Drug Crimes: New State Laws Target Opioid Abuse

Drug abuse is a massive problem in the state of California and across the country. In particular, opioid abuse has skyrocketed over the last few years. According to recent statistics, almost 2,000 California residents die from opioid overdoses every year. Lawmakers in California have passed 14 new laws in the last year in an attempt to significantly reduce these drug crimes.

A new law that was enacted to help reduce fraud will require doctors to write electronic prescriptions. Although this law does not go into effect until 2022, it will make it easier for doctors to record prescriptions in California’s opioid database. Lawmakers have also taken steps to strengthen the opioid database. Right now, a patient get an opioid prescription in California, then go to another state and get another prescription. A law taking effect in 2020 allows the Department of Justice to share opioid prescriptions that are in the database with other states to prevent duplicate prescriptions.

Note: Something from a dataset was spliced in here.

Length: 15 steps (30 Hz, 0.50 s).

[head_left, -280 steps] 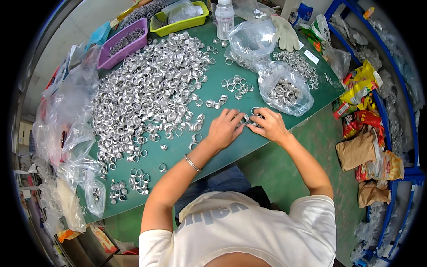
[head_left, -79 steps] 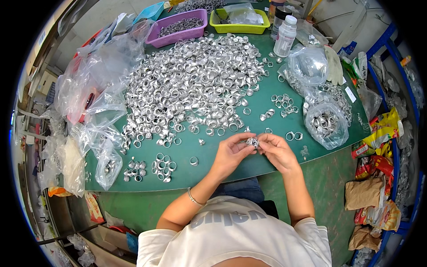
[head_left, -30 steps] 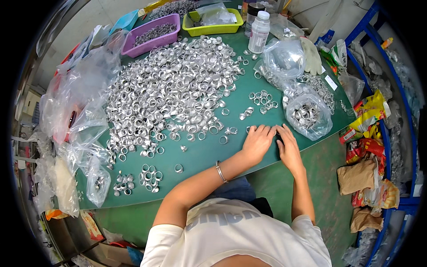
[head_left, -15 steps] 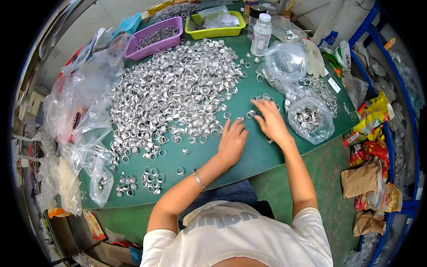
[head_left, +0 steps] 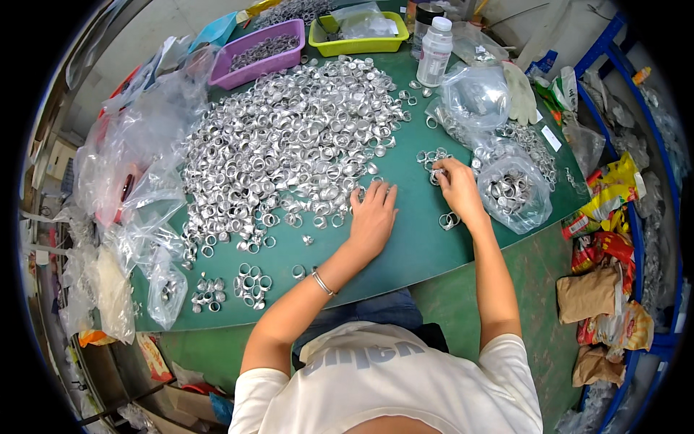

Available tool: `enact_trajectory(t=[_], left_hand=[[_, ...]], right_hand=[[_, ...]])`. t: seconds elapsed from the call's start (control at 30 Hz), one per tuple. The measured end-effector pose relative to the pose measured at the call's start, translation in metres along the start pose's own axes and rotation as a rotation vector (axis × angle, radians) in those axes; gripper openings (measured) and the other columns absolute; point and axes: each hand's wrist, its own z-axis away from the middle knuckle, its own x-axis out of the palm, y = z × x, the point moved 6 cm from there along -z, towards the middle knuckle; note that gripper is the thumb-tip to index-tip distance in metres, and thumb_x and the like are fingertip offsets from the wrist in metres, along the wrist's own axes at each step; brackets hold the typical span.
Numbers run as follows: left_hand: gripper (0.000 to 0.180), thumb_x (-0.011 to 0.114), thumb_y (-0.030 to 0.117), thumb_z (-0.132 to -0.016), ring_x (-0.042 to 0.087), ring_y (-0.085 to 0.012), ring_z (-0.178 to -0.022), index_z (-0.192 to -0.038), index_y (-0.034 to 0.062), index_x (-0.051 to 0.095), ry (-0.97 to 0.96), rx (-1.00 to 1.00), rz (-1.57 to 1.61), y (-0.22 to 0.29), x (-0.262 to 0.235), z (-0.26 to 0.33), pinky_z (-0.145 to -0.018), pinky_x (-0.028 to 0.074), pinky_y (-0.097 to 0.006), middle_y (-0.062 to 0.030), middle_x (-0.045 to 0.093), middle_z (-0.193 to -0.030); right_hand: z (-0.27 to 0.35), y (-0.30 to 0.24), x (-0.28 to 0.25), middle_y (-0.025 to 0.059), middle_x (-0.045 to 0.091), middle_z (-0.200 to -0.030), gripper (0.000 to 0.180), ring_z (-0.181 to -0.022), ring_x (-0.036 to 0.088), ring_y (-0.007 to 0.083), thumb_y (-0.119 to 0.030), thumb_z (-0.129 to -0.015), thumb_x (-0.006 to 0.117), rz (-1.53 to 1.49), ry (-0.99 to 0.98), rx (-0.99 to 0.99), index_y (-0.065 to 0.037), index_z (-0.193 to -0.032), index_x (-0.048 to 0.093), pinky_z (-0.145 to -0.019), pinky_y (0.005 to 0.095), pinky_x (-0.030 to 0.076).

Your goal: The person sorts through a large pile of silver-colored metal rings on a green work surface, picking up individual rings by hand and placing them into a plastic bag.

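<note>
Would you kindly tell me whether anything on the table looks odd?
Nothing looks clearly damaged, but a lone ring lies apart from both the large ring pile and the small ring cluster to its left, so it seems stray.

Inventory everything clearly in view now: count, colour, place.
Table: one, green, centre
Ring pile: one, silver, on table
Small ring groups: several, silver, beside pile
Long basket: one, purple, far left
Second basket: one, yellowish, beside it
Bottle: one, white, far side
Jar: one, dark lid, behind bottle
Glove: one, white, right
Clear bags: several, transparent, both sides
Printed packets: several, mixed, right
Paper bags: two, brown, right
Shelving: one, blue, right
Shirt: one, white, bottom
Bracelet: one, silver, left wrist
Left grip: one, bare, pile's edge
Right grip: one, bare, right ring group
</note>
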Motion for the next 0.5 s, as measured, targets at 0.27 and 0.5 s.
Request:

Lawmakers have also addressed education issues regarding opiods. Starting this year, a new law allows physicians and surgeons to take a continuing education course on opiate-dependent patient management and treatment. Pharmacists will also now be able to give naloxone more easily, which is an opioid overdose antidote, and doctors will be able to offer naloxone to patients for which they prescribe opioids.

Opioid and prescription drug abuse has become a very real threat to Californians. It is refreshing to see government officials taking measures to address this problem. However, any person who has been arrested for drug crimes in California has the right to seek legal representation. Acquiring the services of a knowledgeable attorney can ensure the protection of individual rights.